§ TASK DIRECTIONS
Please retype, unchanged, each line from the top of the material below through the line where "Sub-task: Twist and" appears.

————————

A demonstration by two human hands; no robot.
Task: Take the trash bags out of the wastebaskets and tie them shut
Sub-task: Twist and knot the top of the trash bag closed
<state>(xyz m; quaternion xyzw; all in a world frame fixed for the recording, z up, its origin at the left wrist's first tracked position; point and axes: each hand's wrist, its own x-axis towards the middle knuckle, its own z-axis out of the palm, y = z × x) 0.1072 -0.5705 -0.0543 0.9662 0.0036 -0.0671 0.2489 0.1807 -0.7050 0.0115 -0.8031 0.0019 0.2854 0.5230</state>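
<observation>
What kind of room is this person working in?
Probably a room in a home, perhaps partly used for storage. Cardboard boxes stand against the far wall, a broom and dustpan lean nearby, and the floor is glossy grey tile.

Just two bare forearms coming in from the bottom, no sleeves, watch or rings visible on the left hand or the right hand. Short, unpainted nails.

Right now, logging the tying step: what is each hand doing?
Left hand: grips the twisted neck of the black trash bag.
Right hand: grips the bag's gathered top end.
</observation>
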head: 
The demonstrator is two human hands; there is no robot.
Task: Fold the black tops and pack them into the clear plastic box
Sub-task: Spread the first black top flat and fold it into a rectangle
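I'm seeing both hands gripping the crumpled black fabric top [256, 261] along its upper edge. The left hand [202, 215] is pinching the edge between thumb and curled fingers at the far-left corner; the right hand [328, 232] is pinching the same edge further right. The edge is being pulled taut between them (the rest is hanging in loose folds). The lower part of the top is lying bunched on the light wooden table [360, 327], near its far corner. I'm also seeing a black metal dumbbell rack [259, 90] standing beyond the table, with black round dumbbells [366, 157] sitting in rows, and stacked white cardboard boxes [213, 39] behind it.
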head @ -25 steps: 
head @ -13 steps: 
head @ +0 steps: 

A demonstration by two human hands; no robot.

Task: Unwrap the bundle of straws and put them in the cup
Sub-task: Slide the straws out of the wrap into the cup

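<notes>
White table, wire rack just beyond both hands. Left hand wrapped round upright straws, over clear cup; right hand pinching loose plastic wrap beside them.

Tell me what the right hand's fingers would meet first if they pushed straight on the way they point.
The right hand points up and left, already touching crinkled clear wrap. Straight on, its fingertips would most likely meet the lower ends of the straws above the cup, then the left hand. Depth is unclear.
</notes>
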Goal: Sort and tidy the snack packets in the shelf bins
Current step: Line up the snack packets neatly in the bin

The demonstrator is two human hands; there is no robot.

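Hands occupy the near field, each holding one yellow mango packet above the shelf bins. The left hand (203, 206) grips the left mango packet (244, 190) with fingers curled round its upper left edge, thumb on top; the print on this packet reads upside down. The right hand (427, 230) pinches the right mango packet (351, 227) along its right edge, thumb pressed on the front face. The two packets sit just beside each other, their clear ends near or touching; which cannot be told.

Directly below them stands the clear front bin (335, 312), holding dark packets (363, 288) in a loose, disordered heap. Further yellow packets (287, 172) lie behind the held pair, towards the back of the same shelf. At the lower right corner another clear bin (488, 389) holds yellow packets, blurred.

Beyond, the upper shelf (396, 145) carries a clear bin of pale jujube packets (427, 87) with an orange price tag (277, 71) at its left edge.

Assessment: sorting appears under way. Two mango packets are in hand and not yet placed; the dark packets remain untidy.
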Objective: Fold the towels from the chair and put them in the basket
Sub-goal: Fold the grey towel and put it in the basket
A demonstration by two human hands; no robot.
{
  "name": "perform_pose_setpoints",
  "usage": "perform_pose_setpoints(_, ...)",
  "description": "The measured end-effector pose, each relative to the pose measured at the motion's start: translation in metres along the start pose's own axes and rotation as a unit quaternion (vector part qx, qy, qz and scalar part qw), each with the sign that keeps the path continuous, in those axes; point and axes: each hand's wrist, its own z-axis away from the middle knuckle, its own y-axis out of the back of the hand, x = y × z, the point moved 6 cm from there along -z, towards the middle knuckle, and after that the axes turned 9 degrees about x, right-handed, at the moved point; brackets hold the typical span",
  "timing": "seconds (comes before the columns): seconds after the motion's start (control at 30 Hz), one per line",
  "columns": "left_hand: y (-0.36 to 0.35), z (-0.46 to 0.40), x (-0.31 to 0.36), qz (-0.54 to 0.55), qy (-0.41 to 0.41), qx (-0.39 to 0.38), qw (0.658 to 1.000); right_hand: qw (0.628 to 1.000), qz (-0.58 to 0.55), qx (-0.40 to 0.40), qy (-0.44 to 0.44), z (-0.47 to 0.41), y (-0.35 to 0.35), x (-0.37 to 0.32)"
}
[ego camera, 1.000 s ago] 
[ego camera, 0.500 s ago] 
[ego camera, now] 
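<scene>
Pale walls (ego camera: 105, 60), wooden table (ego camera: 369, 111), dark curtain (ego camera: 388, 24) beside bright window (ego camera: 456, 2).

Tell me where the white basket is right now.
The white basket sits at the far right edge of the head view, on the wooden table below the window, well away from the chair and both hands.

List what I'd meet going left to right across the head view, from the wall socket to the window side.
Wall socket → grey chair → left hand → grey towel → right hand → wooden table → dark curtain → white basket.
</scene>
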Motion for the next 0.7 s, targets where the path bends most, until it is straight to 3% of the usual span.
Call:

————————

§ SOLUTION TO THIS EXERCISE
A demonstration by two human hands; no robot.
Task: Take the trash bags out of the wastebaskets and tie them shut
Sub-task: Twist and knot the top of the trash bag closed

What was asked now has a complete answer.